**Instructions to follow**
Transcribe the entire listing below exactly.

━━━━━━━━━━━━━━━━━━━━━━━━━━━━━━

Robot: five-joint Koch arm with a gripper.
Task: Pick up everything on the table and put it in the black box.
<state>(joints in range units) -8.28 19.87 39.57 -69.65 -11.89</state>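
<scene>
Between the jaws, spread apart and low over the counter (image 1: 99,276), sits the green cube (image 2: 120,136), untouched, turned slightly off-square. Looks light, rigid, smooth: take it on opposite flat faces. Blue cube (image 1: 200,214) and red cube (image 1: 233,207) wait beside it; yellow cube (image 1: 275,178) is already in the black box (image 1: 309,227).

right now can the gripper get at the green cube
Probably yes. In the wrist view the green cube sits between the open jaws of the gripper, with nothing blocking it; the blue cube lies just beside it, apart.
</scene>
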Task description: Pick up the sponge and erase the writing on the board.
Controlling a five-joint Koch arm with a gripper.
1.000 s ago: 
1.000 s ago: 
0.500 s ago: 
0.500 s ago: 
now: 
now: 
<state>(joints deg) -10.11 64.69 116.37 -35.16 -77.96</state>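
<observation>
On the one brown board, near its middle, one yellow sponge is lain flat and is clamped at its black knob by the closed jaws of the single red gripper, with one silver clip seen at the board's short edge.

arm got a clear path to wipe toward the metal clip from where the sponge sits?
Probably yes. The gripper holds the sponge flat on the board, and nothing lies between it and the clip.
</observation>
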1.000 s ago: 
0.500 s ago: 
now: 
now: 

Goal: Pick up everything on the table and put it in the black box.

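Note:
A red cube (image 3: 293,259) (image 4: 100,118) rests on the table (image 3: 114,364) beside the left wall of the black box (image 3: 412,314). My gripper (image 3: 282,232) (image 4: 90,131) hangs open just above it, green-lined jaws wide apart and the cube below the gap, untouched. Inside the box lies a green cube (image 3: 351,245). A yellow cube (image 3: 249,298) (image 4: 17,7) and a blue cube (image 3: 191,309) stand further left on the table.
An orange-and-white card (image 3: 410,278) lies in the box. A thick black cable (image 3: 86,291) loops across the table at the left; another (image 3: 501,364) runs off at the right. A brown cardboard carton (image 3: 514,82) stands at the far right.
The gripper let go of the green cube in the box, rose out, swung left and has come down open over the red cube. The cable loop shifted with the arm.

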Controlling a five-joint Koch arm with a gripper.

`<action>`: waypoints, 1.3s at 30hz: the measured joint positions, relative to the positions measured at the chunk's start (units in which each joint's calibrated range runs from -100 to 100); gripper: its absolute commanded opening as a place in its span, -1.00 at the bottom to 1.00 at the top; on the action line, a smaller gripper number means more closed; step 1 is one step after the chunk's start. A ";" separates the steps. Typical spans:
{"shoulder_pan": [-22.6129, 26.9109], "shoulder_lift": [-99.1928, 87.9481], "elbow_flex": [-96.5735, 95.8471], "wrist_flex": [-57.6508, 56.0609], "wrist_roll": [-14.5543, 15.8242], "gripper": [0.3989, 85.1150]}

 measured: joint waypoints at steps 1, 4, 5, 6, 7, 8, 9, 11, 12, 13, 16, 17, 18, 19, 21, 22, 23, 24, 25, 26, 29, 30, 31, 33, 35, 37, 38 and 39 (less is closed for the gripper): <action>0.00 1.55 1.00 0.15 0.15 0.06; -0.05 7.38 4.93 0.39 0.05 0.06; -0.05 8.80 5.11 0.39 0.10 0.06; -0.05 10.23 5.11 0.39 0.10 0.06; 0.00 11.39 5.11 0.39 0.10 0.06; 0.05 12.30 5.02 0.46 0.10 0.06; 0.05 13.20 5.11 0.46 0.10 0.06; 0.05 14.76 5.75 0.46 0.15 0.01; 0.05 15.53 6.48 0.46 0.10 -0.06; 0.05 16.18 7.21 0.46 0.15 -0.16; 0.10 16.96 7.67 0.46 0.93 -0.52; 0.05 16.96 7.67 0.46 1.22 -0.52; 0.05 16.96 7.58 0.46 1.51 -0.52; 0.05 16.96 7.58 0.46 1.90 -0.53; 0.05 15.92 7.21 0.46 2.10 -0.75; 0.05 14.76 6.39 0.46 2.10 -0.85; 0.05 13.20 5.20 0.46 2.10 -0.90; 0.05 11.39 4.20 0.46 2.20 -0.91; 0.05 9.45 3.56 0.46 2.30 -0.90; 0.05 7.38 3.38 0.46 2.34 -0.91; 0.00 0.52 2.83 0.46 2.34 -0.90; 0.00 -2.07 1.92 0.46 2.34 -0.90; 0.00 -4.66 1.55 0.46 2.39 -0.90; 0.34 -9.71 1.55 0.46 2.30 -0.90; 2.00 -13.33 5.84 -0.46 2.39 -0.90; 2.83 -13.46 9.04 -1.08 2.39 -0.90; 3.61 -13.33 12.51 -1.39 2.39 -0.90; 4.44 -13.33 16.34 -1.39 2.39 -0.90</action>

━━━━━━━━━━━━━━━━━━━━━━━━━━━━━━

**Your solution**
Robot: five-joint Koch arm with a gripper.
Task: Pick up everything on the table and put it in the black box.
<state>(joints in range units) -8.28 19.87 39.57 -69.65 -11.89</state>
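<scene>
Between the jaws, spread apart and low over the counter (image 1: 99,276), sits the green cube (image 2: 120,136), untouched, turned slightly off-square. Looks light, rigid, smooth: take it on opposite flat faces. Blue cube (image 1: 200,214) and red cube (image 1: 233,207) wait beside it; yellow cube (image 1: 275,178) is already in the black box (image 1: 309,227).

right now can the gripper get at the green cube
Probably yes. In the wrist view the green cube sits between the open jaws of the gripper, with nothing blocking it; the blue cube lies just beside it, apart.
</scene>
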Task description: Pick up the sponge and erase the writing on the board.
Controlling a five-joint Koch arm with a gripper.
1.000 s ago: 
1.000 s ago: 
0.500 s ago: 
0.500 s ago: 
now: 
now: 
<state>(joints deg) -10.11 64.69 116.37 -35.16 -77.96</state>
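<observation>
On the one brown board, near its middle, one yellow sponge is lain flat and is clamped at its black knob by the closed jaws of the single red gripper, with one silver clip seen at the board's short edge.

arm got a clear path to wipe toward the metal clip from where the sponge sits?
Probably yes. The gripper holds the sponge flat on the board, and nothing lies between it and the clip.
</observation>
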1.000 s ago: 
0.500 s ago: 
now: 
now: 

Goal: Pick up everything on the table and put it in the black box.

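Note:
A red cube (image 3: 293,259) (image 4: 100,118) rests on the table (image 3: 114,364) beside the left wall of the black box (image 3: 412,314). My gripper (image 3: 282,232) (image 4: 90,131) hangs open just above it, green-lined jaws wide apart and the cube below the gap, untouched. Inside the box lies a green cube (image 3: 351,245). A yellow cube (image 3: 249,298) (image 4: 17,7) and a blue cube (image 3: 191,309) stand further left on the table.
An orange-and-white card (image 3: 410,278) lies in the box. A thick black cable (image 3: 86,291) loops across the table at the left; another (image 3: 501,364) runs off at the right. A brown cardboard carton (image 3: 514,82) stands at the far right.
The gripper let go of the green cube in the box, rose out, swung left and has come down open over the red cube. The cable loop shifted with the arm.
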
Controlling a five-joint Koch arm with a gripper.

`<action>`: waypoints, 1.3s at 30hz: the measured joint positions, relative to the positions measured at the chunk's start (units in which each joint's calibrated range runs from -100 to 100); gripper: its absolute commanded opening as a place in its span, -1.00 at the bottom to 1.00 at the top; on the action line, a smaller gripper number means more closed; step 1 is one step after the chunk's start. A ";" separates the steps. Typical spans:
{"shoulder_pan": [-22.6129, 26.9109], "shoulder_lift": [-99.1928, 87.9481], "elbow_flex": [-96.5735, 95.8471], "wrist_flex": [-57.6508, 56.0609], "wrist_roll": [-14.5543, 15.8242], "gripper": [0.3989, 85.1150]}

 measured: joint waypoints at steps 1, 4, 5, 6, 7, 8, 9, 11, 12, 13, 16, 17, 18, 19, 21, 22, 23, 24, 25, 26, 29, 30, 31, 33, 35, 37, 38 and 39 (less is closed for the gripper): <action>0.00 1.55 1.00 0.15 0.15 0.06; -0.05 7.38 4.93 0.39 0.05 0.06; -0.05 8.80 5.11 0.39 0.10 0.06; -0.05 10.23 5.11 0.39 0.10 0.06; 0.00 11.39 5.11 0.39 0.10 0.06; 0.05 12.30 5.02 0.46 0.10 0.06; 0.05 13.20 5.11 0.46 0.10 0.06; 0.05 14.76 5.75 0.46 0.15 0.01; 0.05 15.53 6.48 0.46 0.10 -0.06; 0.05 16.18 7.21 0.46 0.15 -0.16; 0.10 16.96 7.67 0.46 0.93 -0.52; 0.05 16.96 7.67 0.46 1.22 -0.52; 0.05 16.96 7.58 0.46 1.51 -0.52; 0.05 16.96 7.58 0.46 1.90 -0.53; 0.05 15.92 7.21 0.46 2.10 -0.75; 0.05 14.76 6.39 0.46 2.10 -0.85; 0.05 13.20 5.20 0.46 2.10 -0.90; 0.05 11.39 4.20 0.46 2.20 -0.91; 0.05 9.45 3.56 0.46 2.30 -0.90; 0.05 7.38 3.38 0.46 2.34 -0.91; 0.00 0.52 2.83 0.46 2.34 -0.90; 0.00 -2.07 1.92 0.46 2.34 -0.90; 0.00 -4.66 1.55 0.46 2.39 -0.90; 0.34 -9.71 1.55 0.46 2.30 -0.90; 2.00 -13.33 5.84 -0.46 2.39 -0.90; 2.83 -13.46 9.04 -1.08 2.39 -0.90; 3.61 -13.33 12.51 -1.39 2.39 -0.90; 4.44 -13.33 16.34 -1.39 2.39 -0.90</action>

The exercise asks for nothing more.